Task details: An exact repetition of the data below, without images, is the expected answer.

Supplied information:
****************************************

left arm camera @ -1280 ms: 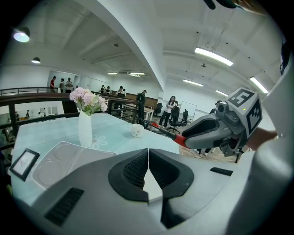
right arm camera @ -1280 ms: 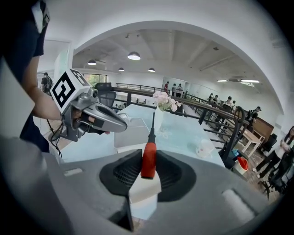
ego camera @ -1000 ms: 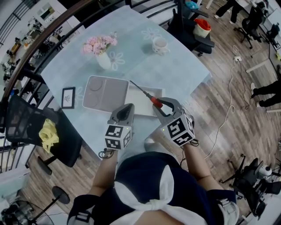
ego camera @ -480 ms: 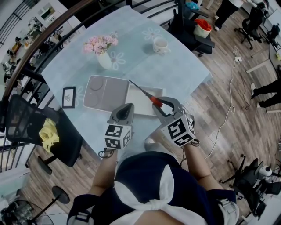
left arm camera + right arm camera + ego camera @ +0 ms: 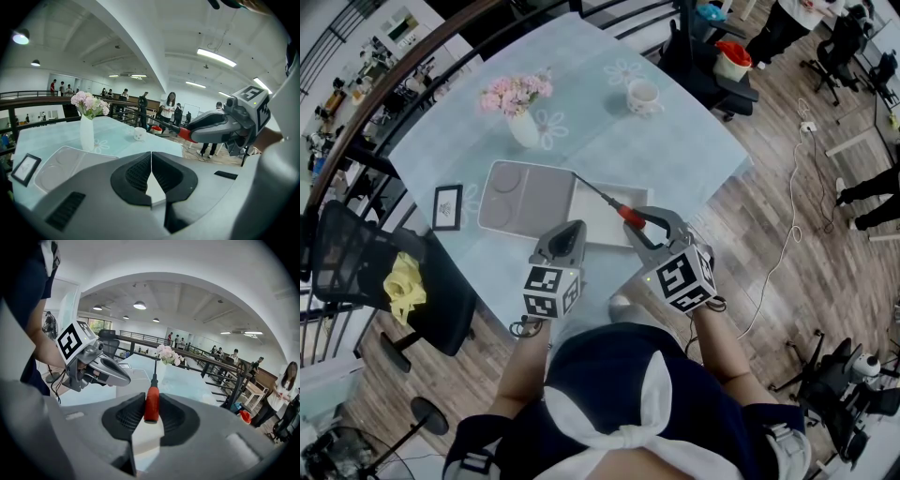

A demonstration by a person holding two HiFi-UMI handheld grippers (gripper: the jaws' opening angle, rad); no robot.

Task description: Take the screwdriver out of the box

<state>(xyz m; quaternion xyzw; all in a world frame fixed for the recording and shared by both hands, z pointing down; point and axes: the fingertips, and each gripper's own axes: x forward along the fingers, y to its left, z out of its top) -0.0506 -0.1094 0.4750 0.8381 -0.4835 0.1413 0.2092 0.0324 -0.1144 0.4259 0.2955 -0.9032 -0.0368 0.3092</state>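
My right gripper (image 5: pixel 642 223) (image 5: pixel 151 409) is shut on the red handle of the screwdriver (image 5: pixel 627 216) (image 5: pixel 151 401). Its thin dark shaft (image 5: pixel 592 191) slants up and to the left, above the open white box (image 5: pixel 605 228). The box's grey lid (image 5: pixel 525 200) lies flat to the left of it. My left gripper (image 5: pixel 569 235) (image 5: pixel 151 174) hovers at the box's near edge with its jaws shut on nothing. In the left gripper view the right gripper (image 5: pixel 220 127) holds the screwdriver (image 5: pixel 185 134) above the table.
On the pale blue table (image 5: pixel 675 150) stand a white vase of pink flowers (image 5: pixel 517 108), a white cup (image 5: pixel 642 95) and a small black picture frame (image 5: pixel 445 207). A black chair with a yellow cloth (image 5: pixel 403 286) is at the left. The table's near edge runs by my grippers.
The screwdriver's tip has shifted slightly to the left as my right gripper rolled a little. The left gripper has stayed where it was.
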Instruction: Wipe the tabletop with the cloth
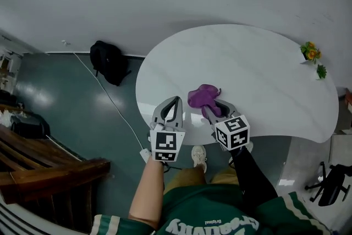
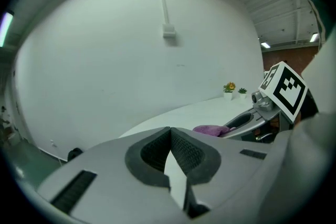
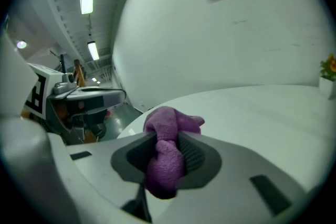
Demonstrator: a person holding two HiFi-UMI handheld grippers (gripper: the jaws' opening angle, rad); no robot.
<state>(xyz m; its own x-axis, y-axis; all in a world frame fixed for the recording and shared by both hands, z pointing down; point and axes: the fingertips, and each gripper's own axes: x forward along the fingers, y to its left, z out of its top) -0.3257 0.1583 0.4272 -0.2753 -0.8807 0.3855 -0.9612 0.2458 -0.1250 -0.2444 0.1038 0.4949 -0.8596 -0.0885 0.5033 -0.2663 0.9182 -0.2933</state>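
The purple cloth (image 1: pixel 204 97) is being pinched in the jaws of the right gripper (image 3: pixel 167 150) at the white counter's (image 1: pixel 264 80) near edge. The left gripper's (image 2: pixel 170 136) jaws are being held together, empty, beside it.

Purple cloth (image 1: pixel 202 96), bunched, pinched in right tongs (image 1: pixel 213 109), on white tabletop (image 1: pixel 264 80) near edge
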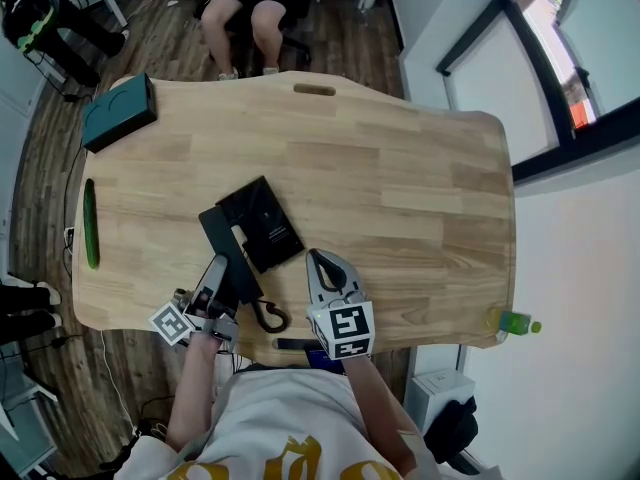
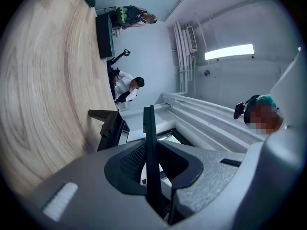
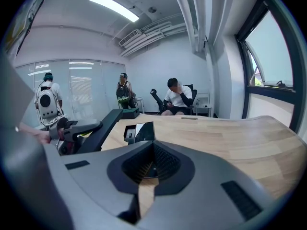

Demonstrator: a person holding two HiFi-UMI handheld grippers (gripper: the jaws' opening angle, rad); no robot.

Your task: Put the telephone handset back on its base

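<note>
Looking like the set-down step: left gripper (image 1: pixel 216 271) is clamped on the near end of the black handset (image 1: pixel 240 273), held along the telephone base (image 1: pixel 265 223); right gripper (image 1: pixel 315 259) is closed, empty; next it probably needs lowering square into the cradle.

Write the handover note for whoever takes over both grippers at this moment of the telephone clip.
Left gripper: shut on the handset, holding it tilted, far end raised off the table, along the left side of the base in the head view.
Right gripper: shut, empty, over the table just right of the base.
The coiled cord lies near the front edge.
Done: handset gripped and raised.
Left: lower it onto the base, then release.
</note>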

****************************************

Task solution:
left arm camera @ -1280 ms: 
right arm camera @ -1280 ms: 
ego camera @ -1000 ms: 
ego camera @ -480 ms: 
left arm camera + right arm camera + ego camera @ +0 ms: 

A demonstration by a person holding two HiFi-UMI handheld grippers (gripper: the jaws' opening angle, rad); no robot.

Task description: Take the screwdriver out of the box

<state>(xyz m; quaternion xyzw; all in a world frame fixed for the recording and shared by both hands, z pointing down; point and axes: the fingertips, and each gripper's own axes: x forward along the fingers, y to its left, z out of its top) -0.0506 -0.1094 0.4750 0.8381 -0.4835 0.1413 0.2092 0.0324 -0.1144 0.4259 0.2955 -0.9032 -0.0368 0.3092</state>
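My right gripper (image 5: pixel 642 223) (image 5: pixel 151 409) is shut on the red handle of the screwdriver (image 5: pixel 627 216) (image 5: pixel 151 401). Its thin dark shaft (image 5: pixel 592 191) slants up and to the left, above the open white box (image 5: pixel 605 228). The box's grey lid (image 5: pixel 525 200) lies flat to the left of it. My left gripper (image 5: pixel 569 235) (image 5: pixel 151 174) hovers at the box's near edge with its jaws shut on nothing. In the left gripper view the right gripper (image 5: pixel 220 127) holds the screwdriver (image 5: pixel 185 134) above the table.
On the pale blue table (image 5: pixel 675 150) stand a white vase of pink flowers (image 5: pixel 517 108), a white cup (image 5: pixel 642 95) and a small black picture frame (image 5: pixel 445 207). A black chair with a yellow cloth (image 5: pixel 403 286) is at the left. The table's near edge runs by my grippers.
The screwdriver's tip has shifted slightly to the left as my right gripper rolled a little. The left gripper has stayed where it was.
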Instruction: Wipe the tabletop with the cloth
Demonstrator: a person holding two HiFi-UMI handheld grippers (gripper: the jaws' opening angle, rad); no robot.
<state>(xyz m; its own x-axis, y-axis; all in a world frame fixed for the recording and shared by both hands, z pointing down; point and axes: the fingertips, and each gripper's own axes: x forward along the fingers, y to its left, z out of its top) -0.3257 0.1583 0.4272 -0.2753 -0.8807 0.3855 -0.9612 0.2458 -0.1250 -0.2444 0.1038 0.4949 -0.8596 -0.0885 0.5033 -0.2663 0.9182 -0.2933</state>
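The purple cloth (image 1: pixel 204 97) is being pinched in the jaws of the right gripper (image 3: pixel 167 150) at the white counter's (image 1: pixel 264 80) near edge. The left gripper's (image 2: pixel 170 136) jaws are being held together, empty, beside it.

Purple cloth (image 1: pixel 202 96), bunched, pinched in right tongs (image 1: pixel 213 109), on white tabletop (image 1: pixel 264 80) near edge
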
Demonstrator: a person holding two HiFi-UMI handheld grippers (gripper: the jaws' opening angle, rad); no robot.

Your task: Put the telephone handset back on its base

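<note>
Looking like the set-down step: left gripper (image 1: pixel 216 271) is clamped on the near end of the black handset (image 1: pixel 240 273), held along the telephone base (image 1: pixel 265 223); right gripper (image 1: pixel 315 259) is closed, empty; next it probably needs lowering square into the cradle.

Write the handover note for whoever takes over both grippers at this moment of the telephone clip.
Left gripper: shut on the handset, holding it tilted, far end raised off the table, along the left side of the base in the head view.
Right gripper: shut, empty, over the table just right of the base.
The coiled cord lies near the front edge.
Done: handset gripped and raised.
Left: lower it onto the base, then release.
</note>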

Now the answer is complete.